> _Description of the task_
Give the data again exactly as it appears, excluding any pictures.

> _Data section_
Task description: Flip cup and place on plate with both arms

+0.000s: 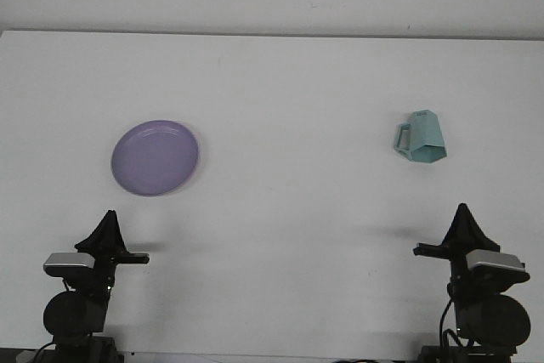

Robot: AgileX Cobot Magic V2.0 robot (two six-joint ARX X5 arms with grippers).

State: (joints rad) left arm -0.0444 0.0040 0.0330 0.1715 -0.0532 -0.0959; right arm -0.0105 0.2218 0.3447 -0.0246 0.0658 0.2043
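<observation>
Front view — cup far right, plate far left, neither arm near either.

Front view: teal cup [422,138] sits mouth-down on white table [289,91], right of centre, handle sticking out to its left; faceted, angular walls — looks like rigid plastic or ceramic, prob. light, smooth so maybe slippery; best hold is likely across the flat side faces or at the handle, not the narrow top; purple plate [155,157] lies flat well apart on the left, empty; left gripper [108,229] at bottom left, just below the plate; right gripper [464,220] at bottom right, below the cup w/ bare table between; both seen end-on as dark points — cannot tell how wide either pincer is; nothing held; flip not yet begun.
</observation>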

> _Solution below_
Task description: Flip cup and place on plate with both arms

+0.000s: 

Robot: AgileX Cobot Magic V2.0 robot (two six-joint ARX X5 arms with grippers).

State: (joints rad) left arm -0.0444 0.0040 0.0330 0.1715 -0.0532 -0.0959; right arm -0.0105 0.2218 0.3447 -0.0246 0.0658 0.2043
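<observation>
Front view — cup far right, plate far left, neither arm near either.

Front view: teal cup [422,138] sits mouth-down on white table [289,91], right of centre, handle sticking out to its left; faceted, angular walls — looks like rigid plastic or ceramic, prob. light, smooth so maybe slippery; best hold is likely across the flat side faces or at the handle, not the narrow top; purple plate [155,157] lies flat well apart on the left, empty; left gripper [108,229] at bottom left, just below the plate; right gripper [464,220] at bottom right, below the cup w/ bare table between; both seen end-on as dark points — cannot tell how wide either pincer is; nothing held; flip not yet begun.
</observation>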

Work on this exercise is now complete.